Profesor Schott berkata, “Kami berharap Think Brain Health Check-in akan menunjukkan kepada orang-orang bahwa ada hal-hal yang dapat dilakukan untuk meningkatkan kesehatan otak mereka, dan memberikan cara yang praktis dan mudah untuk memungkinkan mereka mengambil tindakan untuk mengurangi risiko demensia. .”

“Meskipun belum ada cara yang pasti untuk mencegah demensia—risiko kemungkinan besar terkait dengan kombinasi usia, genetika, dan gaya hidup kita—bukti menunjukkan bahwa ada langkah-langkah yang dapat kita ambil untuk meningkatkan kesehatan otak kita. Saat ini hanya satu sepertiga orang menyadari bahwa hal ini mungkin, dan kami sangat perlu mengubahnya.
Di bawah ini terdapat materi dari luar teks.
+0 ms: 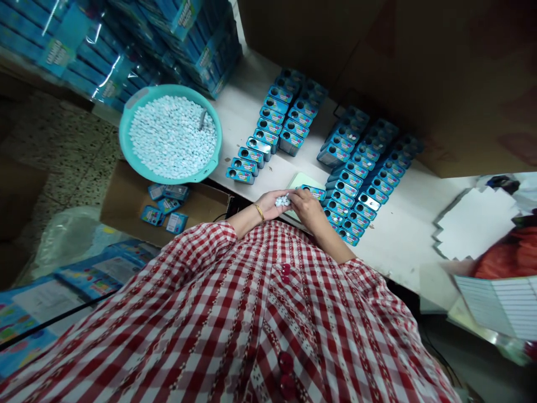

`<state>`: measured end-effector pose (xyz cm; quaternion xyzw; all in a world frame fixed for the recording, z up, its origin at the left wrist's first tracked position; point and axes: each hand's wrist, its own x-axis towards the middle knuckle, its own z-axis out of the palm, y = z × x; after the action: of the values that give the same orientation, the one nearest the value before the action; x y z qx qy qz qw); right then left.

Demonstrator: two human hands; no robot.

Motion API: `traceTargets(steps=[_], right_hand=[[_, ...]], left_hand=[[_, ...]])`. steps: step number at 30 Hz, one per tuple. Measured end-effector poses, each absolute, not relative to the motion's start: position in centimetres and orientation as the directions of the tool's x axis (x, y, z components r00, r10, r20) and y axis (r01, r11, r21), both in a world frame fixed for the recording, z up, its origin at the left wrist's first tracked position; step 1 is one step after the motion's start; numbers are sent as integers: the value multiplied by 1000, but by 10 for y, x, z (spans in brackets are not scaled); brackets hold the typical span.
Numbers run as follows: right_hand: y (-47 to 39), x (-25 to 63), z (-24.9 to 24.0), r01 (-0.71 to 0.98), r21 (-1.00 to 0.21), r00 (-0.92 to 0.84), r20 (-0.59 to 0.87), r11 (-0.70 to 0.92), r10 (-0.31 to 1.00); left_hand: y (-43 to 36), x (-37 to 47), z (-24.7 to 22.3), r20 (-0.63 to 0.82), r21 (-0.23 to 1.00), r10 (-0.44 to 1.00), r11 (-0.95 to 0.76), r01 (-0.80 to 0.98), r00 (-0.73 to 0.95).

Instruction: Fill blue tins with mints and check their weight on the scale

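red-and-white checked clothing (235, 313) fills the space closest to the lens, its sleeves leading out to two bare hands working just beyond it. the left hand (271, 206) is turned palm up and cupped, its fingers loosely curved, with a small heap of pale pellets (282, 200) lying in the hollow; a gold bracelet (259, 211) circles that wrist. the right hand (306, 206) comes in palm down, fingers bent, the tips touching the edge of the heap; whether thumb and finger are pinching a pellet i cannot tell, since its own knuckles cover them. right behind these knuckles sits a blue tin (315, 193), partly hidden, at a pale green pad (300, 180) on the white table (403, 240); i cannot tell whether the hand touches it. more tins with round dark holes in their tops stand upright in rows, one group (272, 115) ahead to the left, another (344, 188) close by on the right. off to the left, a teal bowl (125, 134) is full of the same pellets, a grey handle (202, 119) poking out, and below it a cardboard box (126, 196) holds small blue packs (176, 223).
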<state>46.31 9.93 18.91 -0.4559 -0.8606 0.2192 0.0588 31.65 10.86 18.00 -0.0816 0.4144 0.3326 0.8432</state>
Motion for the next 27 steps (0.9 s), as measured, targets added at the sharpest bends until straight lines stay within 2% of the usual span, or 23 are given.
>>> traceTargets(steps=[6, 10, 15, 17, 19, 23, 27], right_hand=[[107, 482, 184, 798, -487, -398, 16, 354, 917], [114, 496, 175, 819, -512, -300, 6, 261, 954], [112, 496, 175, 762, -614, -242, 28, 208, 970], [104, 484, 180, 749, -622, -263, 39, 229, 964], [94, 467, 186, 747, -593, -359, 20, 300, 933], [77, 432, 190, 756, -498, -539, -108, 424, 835], [69, 414, 183, 727, -519, -615, -201, 449, 762]], left_hand=[[116, 321, 181, -774, 161, 498, 752, -639, 392], [115, 310, 173, -791, 182, 494, 754, -631, 362], [108, 301, 168, -792, 170, 488, 753, -636, 366], [106, 301, 169, -779, 153, 491, 751, -642, 390], [105, 302, 170, -767, 139, 495, 749, -648, 407], [99, 296, 170, -785, 122, 471, 754, -645, 402], [83, 280, 169, -820, 90, 426, 755, -649, 383]])
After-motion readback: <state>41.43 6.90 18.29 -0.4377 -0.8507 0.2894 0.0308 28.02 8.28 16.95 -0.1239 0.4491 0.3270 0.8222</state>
Tidak pernah terlalu dini atau terlalu terlambat dalam hidup untuk mulai merawat otak Anda—jadi silakan lakukan Check-in hari ini dan lihat apa yang dapat Anda lakukan untuk meningkatkan kemampuan otak Anda. kesehatan otak.”

Hilary Evans, Chief Executive of Alzheimer’s Research UK, berkata, “Sudah waktunya bangsa ini menyadari gagasan tentang kesehatan otak dan bagaimana merawat otak kita dapat mengurangi risiko demensia. Fakta bahwa 98% orang memiliki ruang untuk meningkatkan kesehatan otak mereka menyoroti potensi besar dari Think Brain Health Check-in baru dari Alzheimer’s Research UK untuk membantu mengubah kehidupan.”

“Check-in memberi orang informasi yang mereka butuhkan di ujung jari mereka tentang cara menjaga kesehatan otak mereka dan mengurangi risiko demensia di kemudian hari. Sebagai badan amal penelitian demensia terkemuka di Inggris, kami ingin memberdayakan orang untuk mengambil tindakan saat itu datang ke otak mereka dan itulah mengapa kami meminta orang-orang untuk melakukan Check-in.”

Informasi lebih lanjut: Alat Check-in: www.alzheimersresearchuk.org/b … ain-health/check-in/

Disediakan oleh University College London

Kutipan: Alat ‘Check-in’ kesehatan otak untuk membantu mengurangi risiko demensia (2023, 20 Januari) diambil 22 Januari 2023 dari https://medicalxpress.com/news/2023-01-brain-health-check-in-tool- demensia.html

Dokumen ini tunduk pada hak cipta. Terlepas dari kesepakatan yang adil untuk tujuan studi atau penelitian pribadi, tidak ada bagian yang boleh direproduksi tanpa izin tertulis. Konten disediakan untuk tujuan informasi saja.